Objectives: As part of the development of the National Database of Autism Research (NDAR) (http://ndar.nih.gov/), which will maintain and share data gathered by standardized clinical assessments in NIH studies, we are developing an ontology, or formal knowledge model, to standardize and catalog the definitions of phenotypes. The resulting ontology will allow NDAR users to query high-level concepts, such as age of first spoken word, without needing to understand the low-level representation of how such data is stored.
Methods: To define the scope and content of the ontology, we first undertook a requirements analysis to gather the range of concepts, relationships, and abstractions used in autism research. We undertook a literature search of the PubMed database used the key words “(ADI R or ADOS or Vineland) and (genes or genetics) and autism.” We then created a list of those phenotype definitions that were used as eligibility criteria or analytic studies in an original research study. We identified a unique set of definitions, and then determined whether the phenotype definition could be encoded using the Semantic Web ontology and rule language standards, OWL and SWRL, respectively.
Results: We found 43 published research papers as of March 1, 2008, and selected 26 of these as relevant based on the inclusion criteria of studies who enrolled subjects with a diagnosis of autism and were published in the English language. Excluding criteria used for diagnosis of autism or autism spectrum disorder, we found 75 uniquely defined concepts used as candidate phenotypes (mean of 4 concepts per paper). Nearly two-thirds of the concepts (63%) were based on a one-to-one mapping with a single item on an assessment instrument, sometimes using a cutoff score. Approximately one quarter (24%) were defined as abstractions that were the sum of several items, where such a score was not already an instrument item. The remaining concepts (13%) were not defined clearly enough by the authors to be mapped precisely to a discrete set of items. Among this set of concepts, several were used for analysis across multiple papers. Some concepts were slight variations of each other; for example, different cutoff scores used to define presence or absence of a savant-skill phenotype. Of the 65 phenotype descriptions that we could map precisely to instrument items, we were able to encode all of them using the OWL and SWRL formalisms.
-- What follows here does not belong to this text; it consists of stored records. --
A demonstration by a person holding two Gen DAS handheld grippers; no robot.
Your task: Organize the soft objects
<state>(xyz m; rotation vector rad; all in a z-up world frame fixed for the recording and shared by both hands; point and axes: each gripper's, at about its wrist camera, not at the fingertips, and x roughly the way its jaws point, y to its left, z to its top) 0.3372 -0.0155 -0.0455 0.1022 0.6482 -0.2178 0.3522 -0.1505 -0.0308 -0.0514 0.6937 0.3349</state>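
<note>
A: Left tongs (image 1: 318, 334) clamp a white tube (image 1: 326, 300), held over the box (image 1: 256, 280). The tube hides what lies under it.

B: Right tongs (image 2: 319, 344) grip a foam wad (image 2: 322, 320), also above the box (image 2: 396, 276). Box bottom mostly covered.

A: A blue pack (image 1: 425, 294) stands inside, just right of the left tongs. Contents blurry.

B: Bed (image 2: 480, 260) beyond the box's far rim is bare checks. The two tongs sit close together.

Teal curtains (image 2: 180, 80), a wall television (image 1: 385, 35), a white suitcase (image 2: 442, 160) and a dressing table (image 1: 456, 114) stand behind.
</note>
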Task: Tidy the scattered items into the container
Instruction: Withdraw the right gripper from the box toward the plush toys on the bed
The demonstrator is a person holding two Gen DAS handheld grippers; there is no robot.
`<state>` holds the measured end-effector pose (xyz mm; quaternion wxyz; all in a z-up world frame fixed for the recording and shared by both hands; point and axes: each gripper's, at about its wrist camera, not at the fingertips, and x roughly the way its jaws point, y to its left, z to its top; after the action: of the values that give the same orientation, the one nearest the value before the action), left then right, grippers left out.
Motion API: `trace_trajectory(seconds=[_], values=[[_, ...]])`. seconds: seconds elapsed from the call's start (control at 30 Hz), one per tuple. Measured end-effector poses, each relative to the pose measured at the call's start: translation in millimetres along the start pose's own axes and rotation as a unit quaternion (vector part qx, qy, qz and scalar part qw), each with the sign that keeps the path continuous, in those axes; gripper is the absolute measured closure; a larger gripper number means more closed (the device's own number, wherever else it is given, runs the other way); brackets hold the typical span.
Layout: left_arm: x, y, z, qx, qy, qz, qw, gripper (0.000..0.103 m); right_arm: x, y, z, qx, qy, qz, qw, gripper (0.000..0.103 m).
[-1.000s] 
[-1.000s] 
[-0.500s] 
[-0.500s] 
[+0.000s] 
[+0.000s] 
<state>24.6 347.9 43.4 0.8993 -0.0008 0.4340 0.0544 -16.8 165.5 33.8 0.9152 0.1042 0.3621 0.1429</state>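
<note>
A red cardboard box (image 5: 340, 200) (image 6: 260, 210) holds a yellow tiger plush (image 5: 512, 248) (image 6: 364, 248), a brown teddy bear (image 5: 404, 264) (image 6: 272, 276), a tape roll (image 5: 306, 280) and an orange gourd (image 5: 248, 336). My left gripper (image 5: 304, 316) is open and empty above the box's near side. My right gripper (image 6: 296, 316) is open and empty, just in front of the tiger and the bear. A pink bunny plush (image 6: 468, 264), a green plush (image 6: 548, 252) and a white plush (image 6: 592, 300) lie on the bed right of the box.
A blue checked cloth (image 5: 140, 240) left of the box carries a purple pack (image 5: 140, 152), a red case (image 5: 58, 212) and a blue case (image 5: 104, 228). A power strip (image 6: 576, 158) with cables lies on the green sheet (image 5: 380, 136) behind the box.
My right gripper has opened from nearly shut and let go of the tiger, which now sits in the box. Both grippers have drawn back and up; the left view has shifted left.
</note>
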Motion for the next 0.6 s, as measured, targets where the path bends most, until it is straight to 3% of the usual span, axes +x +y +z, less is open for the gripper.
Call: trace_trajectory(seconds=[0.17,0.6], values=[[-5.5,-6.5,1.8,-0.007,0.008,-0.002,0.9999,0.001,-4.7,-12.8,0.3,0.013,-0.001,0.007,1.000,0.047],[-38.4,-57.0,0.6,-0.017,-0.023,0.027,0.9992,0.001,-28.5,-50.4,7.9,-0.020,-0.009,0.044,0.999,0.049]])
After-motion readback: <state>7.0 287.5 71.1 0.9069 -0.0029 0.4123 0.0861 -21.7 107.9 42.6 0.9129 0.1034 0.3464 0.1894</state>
Conclusions: The results of our analysis of phenotype concepts in the autism research literature indicate the need for a well-defined set of clinical phenotypes. The ontology-based framework that we are developing for NDAR can provide a common, standardized core set of concepts and relationships to unify diverse clinical, behavioral, and genetic data on autism; allow investigators to share, query and integrate stored data using common terms; and serve as a computational catalog that tracks the evolution of candidate phenotypes.